Super Bowl XLIV was just a football game, not a battle in a war, not the means by which to salvage a city drowned by a hurricane and ineptitude and awful luck. But I didn’t simply enjoy watching, I also learned from it. I learned that often what looks like taking a brave risk is actually the enacting of thoughtful strategy which improves rather than reduces the odds of success. I learned that what looks like traveling the safe route may in fact be a way to guarantee failure. In life if you don’t take chances you often end up just sitting there waiting for opportunity to be handed to you, and it’s never guaranteed that fate will be so kind. Anais Nin once said “There came a time when the risk to remain tight in the bud was more painful than the risk it took to blossom.” Have truer words ever been stated? Taking a shot and failing to pull it off always hurts considerably less than sitting back and wondering what might have been had you gone full out for glory. There is never a shortage of people who will mock our aspirations and tell us not to bother, because by pursuing them, all we’ll be doing is wasting time. But the way to truly waste time is letting it pass without attempting to realize your ambitions. Surrendering in advance of making an effort may be easy, but it isn’t cautious or conservative so much as it is self-destructive. We usually can rebound from failure, but often we cannot come back from failing to even try. Whatever risk there may be to blossom is worth taking. Playing it safe can be like not really playing at all.

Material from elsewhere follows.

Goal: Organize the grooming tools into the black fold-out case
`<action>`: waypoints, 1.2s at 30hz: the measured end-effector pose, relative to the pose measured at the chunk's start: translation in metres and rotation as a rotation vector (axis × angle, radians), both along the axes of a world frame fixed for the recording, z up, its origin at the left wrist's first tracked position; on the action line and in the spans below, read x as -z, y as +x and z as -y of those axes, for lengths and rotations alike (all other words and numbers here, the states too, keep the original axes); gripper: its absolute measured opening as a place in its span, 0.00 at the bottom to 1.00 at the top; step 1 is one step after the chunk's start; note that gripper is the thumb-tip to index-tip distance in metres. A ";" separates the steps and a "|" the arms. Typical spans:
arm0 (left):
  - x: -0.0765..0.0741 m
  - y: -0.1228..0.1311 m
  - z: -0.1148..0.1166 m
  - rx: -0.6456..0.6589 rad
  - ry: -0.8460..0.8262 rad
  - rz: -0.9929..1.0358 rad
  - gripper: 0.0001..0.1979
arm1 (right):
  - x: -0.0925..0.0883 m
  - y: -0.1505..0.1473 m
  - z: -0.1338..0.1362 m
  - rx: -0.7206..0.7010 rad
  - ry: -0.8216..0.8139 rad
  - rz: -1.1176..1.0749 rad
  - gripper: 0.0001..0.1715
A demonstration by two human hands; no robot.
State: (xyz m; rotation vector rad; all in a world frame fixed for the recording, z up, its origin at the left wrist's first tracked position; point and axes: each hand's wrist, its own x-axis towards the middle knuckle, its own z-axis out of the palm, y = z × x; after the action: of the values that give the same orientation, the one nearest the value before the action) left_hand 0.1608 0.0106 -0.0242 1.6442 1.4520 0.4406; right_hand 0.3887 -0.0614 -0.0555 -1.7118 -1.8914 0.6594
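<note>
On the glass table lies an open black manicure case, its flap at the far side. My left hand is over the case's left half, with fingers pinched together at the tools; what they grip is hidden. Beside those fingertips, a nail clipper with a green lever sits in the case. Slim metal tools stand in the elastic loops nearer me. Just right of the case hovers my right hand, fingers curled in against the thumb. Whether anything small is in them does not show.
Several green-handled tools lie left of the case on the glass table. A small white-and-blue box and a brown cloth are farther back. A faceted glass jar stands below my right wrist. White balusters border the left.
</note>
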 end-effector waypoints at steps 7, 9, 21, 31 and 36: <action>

I took one more life lesson from the Saints road to Super Bowl victory. Never underestimate the value of surprise. When your adversary has a pretty good idea what’s coming, such as Terry Porter’s suspicion that Peyton Manning would come back to his tried and true quick pass to Reggie Wayne on a slant pattern for a third down conversion attempt, then he/she is in good position to thwart it. But when you do the very last thing your adversary is expecting, rather than reckless it’s often plain smart. So I resolve after watching one hell of a football game to pattern my life much like the Saints’ game plan. I will take the risks that are most worth taking, err when I do on the side of confidence rather than caution, and never let them see me coming.